Мать разнервничалась (было бы из-за чего!), а Ильин хохотал — ему ужасно понравилось все это! Протест, да еще с такой эрудицией! Он, конечно, слыхом не слыхивал, кто такой этот самый Джизиус Крайст, но раз уж Сережка против него, стало быть, заслужил Джизиус, и поделом ему!

Но это что, это еще мелочи! В третьем или четвертом классе Сергей начал хватать тройки по поведению. Ильин пошел в школу, и выяснилось, что в классе травят девочку в очках. Дети бывают порой чересчур жестоки. И Сергей дрался всякий раз, когда ее задевали. Бил чем попало и куда попало. «У вашего ребенка дурные задатки», — сказала Ильину классная воспитательница. «Ну, — сердито ответил Ильин, — что касается меня, то я буду всячески развивать в нем эти задатки. Когда-то я тоже дрался за девчонку». — «Что ж, вынесем вопрос на педсовет». Ильин разозлился: «А я поинтересуюсь, какие оценки по педагогике были у вас в институте». С тем и ушел.

Ильин любил Сережку и знал, что тот ближе к нему, чем к матери.

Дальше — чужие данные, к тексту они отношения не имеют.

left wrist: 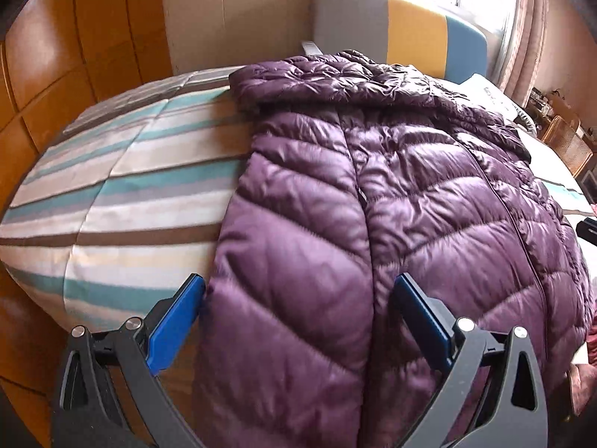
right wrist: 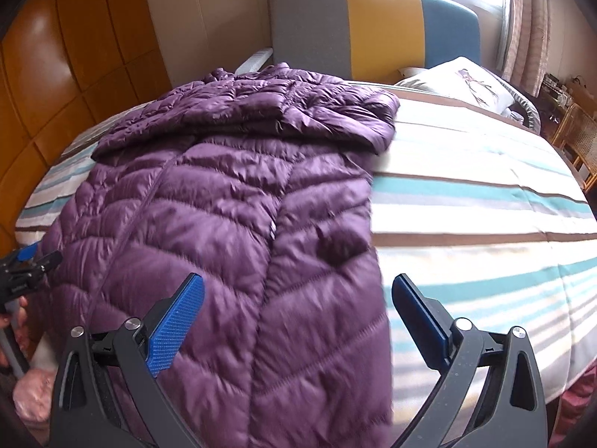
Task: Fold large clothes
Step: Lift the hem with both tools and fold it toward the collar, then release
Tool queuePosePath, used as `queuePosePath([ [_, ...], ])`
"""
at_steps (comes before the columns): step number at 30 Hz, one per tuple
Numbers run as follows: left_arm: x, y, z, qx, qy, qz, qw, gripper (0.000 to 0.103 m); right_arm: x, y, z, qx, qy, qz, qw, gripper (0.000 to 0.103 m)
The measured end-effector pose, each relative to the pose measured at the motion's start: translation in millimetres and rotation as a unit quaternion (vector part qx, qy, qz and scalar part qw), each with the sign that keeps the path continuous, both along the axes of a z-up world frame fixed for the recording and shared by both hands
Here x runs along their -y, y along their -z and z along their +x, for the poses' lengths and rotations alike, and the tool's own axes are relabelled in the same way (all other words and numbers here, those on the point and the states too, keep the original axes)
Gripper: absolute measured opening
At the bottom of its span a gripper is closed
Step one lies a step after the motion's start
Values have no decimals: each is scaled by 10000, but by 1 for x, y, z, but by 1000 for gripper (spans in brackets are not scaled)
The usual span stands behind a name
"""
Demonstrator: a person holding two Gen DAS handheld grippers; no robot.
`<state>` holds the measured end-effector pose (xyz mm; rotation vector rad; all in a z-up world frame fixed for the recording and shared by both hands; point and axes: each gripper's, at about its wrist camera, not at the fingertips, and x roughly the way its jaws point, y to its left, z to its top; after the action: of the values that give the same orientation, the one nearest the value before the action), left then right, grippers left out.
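Purple quilted down jacket point(left wrist: 391, 205) spread flat along striped bed point(left wrist: 123, 171), hem nearest, ready for folding; left gripper point(left wrist: 298, 298) spread wide at its left edge. Right wrist view: right gripper point(right wrist: 298, 298) likewise spread (holding nothing), straddling the opposite edge.

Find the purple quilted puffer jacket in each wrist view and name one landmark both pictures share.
Left wrist view: the purple quilted puffer jacket fills the centre and right, hood at the far end.
Right wrist view: the jacket fills the centre and left.
Shared landmark: the grey, yellow and blue headboard beyond the hood.
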<state>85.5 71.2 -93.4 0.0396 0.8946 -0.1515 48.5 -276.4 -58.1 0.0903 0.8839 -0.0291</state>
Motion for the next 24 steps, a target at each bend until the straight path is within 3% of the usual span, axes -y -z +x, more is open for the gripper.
queuePosePath([
  [2, -4, 1, -6, -35, 79, -79, 9999, 88, 5, 3, -8, -61, 27, 34, 10000, 86],
  [7, -11, 3, -15, -152, 175, -230, 9995, 79, 22, 10, -27, -249, 124, 349, 9990, 81],
  [9, -13, 4, -17, -195, 208, -257, 9993, 75, 27, 13, -34, -311, 121, 390, 9987, 74],
  [20, -20, 9, -38, -413, 499, -286, 9975, 62, 28, 30, -56, -686, 3, 584, 9959, 68],
  [22, -20, 10, -40, -439, 528, -306, 9972, 60, 27, 32, -58, -698, -32, 600, 9957, 63],
  [24, -18, 10, -41, -436, 568, -278, 9970, 53, 23, 32, -58, -675, -149, 578, 9959, 50],
])
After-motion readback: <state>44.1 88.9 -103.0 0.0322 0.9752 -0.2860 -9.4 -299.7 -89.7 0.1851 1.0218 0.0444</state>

Дед и бабка — те, конечно, трясутся над ним, но для них главная забота о внуке — накормить повкусней.

Сейчас Ильин, убрав со стола, слушал, как Сергей плещется в ванной, фыркает, даже чего-то мурлычет себе под нос. Из ванной он вышел в одних трусиках — большой, мускулистый, загорелый, и Ильин, естественно, не мог не сказать, что после ванной загара-то вроде бы поубавилось.

— Так что же ты строил там? Опять коровники?

— Школу, — сказал Сергей. — Такую храмину отгрохали! Районное начальство приехало, и вдруг — поп! Представляешь? Тут речь говорят, музыка, а я гляжу, он из-под рясы так тихонечко перекрестил школу и ушел. Потом выяснилось — его внук туда в первый класс побежит. Да мама видела, рассказывала тебе, наверно…

— Нет, — сказал Ильин. — Не рассказывала.

Сергей закурил — и точно так же, как это делал Ильин, взял сигарету большим и безымянным пальцами.

— Пойдем спать? — спросил Ильин.

— Погоди, — сказал Сергей — Мать очень… переживала? Ну, по поводу моего решения.

— Очень.

— А ты?

— Я — не очень. Совсем не переживал. Ты — человек взрослый.

— Куда мне идти?

— Если ты решил заняться настоящим делом, найди настоящее.

— Ты ничего не хочешь мне посоветовать? Впрочем, быть дворником, продавцом, сантехником — тоже дело, верно? Кто-то ведь должен?